ABOUT THIS EXERCISE
A verbatim repetition of the data below is requested, without images.

PROVIDED DATA
■ ■ ■

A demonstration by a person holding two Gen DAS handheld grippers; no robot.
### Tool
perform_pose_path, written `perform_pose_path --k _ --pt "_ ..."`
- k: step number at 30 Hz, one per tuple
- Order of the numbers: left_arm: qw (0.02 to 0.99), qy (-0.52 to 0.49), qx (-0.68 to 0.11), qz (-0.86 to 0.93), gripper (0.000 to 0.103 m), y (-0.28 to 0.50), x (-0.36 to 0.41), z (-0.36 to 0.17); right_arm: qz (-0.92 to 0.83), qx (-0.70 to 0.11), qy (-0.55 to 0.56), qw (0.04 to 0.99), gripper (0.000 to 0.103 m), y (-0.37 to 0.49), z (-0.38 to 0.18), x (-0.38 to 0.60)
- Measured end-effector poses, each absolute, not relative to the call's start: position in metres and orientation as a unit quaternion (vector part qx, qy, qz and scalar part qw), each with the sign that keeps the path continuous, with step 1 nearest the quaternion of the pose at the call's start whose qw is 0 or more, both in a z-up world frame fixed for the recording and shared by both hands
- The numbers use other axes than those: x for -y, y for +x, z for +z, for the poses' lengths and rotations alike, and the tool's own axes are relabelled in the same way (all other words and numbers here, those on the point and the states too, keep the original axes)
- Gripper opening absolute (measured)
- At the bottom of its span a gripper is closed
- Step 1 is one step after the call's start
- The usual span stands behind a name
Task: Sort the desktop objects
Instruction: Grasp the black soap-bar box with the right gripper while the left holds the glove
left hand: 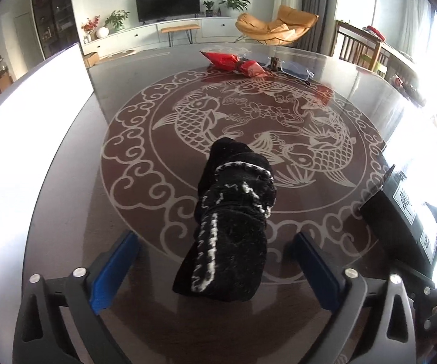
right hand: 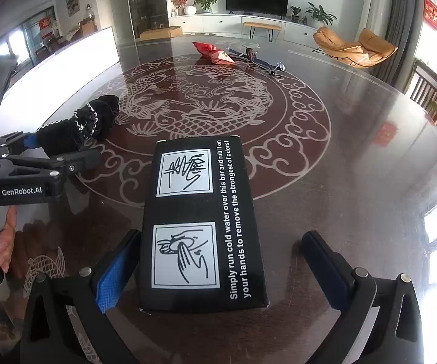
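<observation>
Black sock between wide left claw — box print shows only inside wide right claw.

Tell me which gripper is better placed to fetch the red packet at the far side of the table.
Neither clearly. The red packet lies far from both, about straight ahead. The left gripper stands open around the black sock; the right gripper stands open around the black box.

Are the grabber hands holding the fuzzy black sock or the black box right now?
No, nothing is held. The left gripper is open around the black sock, not touching it. The right gripper is open too, and the black box lies on the table.
</observation>
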State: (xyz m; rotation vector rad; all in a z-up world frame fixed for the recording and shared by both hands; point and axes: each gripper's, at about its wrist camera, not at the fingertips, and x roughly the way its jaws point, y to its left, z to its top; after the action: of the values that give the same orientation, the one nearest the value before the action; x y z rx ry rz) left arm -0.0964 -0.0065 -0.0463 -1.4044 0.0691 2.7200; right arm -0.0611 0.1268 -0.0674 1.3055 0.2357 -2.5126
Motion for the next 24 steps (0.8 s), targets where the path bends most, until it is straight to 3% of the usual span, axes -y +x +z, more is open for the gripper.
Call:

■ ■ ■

EXPECTED OUTPUT
A demonstration by a person holding two Gen DAS handheld grippers; no robot.
### Tool
perform_pose_path, written `perform_pose_path --k _ --pt "_ ..."`
- k: step number at 30 Hz, one per tuple
- Order of the numbers: left_arm: qw (0.02 to 0.99), qy (-0.52 to 0.49), qx (-0.68 to 0.11), qz (-0.86 to 0.93), gripper (0.000 to 0.103 m), y (-0.28 to 0.50), x (-0.36 to 0.41), z (-0.36 to 0.17); right_arm: qz (-0.92 to 0.83), qx (-0.70 to 0.11), qy (-0.55 to 0.56), qw (0.04 to 0.99), gripper (0.000 to 0.103 m), y (-0.37 to 0.49), z (-0.38 to 0.18), x (-0.38 to 0.60)
- Measured end-effector poses, each absolute, not relative to the call's start: position in metres and orientation as a unit quaternion (vector part qx, qy, qz and scalar part qw), each with the sign that keeps the path continuous, with step 1 nearest the quaternion of the pose at the call's start whose qw is 0 or more, both in a z-up world frame fixed for the recording and shared by both hands
- The numbers use other axes than those: x for -y, y for +x, z for +z, for the poses' lengths and rotations alike, and the tool's own axes are relabelled in the same way (all other words and numbers here, those on the point and the states too, keep the original axes)
- Gripper opening absolute (measured)
- At the bottom of its span a gripper is closed
- Step 1 is one step after the call's start
- The usual span stands behind a name
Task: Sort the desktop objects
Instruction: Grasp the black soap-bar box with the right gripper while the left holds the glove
left hand: 
right hand: 
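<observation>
Black sock between wide left claw — box print shows only inside wide right claw.

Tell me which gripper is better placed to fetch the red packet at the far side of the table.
Neither clearly. The red packet lies far from both, about straight ahead. The left gripper stands open around the black sock; the right gripper stands open around the black box.

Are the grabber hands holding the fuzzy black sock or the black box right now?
No, nothing is held. The left gripper is open around the black sock, not touching it. The right gripper is open too, and the black box lies on the table.
</observation>
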State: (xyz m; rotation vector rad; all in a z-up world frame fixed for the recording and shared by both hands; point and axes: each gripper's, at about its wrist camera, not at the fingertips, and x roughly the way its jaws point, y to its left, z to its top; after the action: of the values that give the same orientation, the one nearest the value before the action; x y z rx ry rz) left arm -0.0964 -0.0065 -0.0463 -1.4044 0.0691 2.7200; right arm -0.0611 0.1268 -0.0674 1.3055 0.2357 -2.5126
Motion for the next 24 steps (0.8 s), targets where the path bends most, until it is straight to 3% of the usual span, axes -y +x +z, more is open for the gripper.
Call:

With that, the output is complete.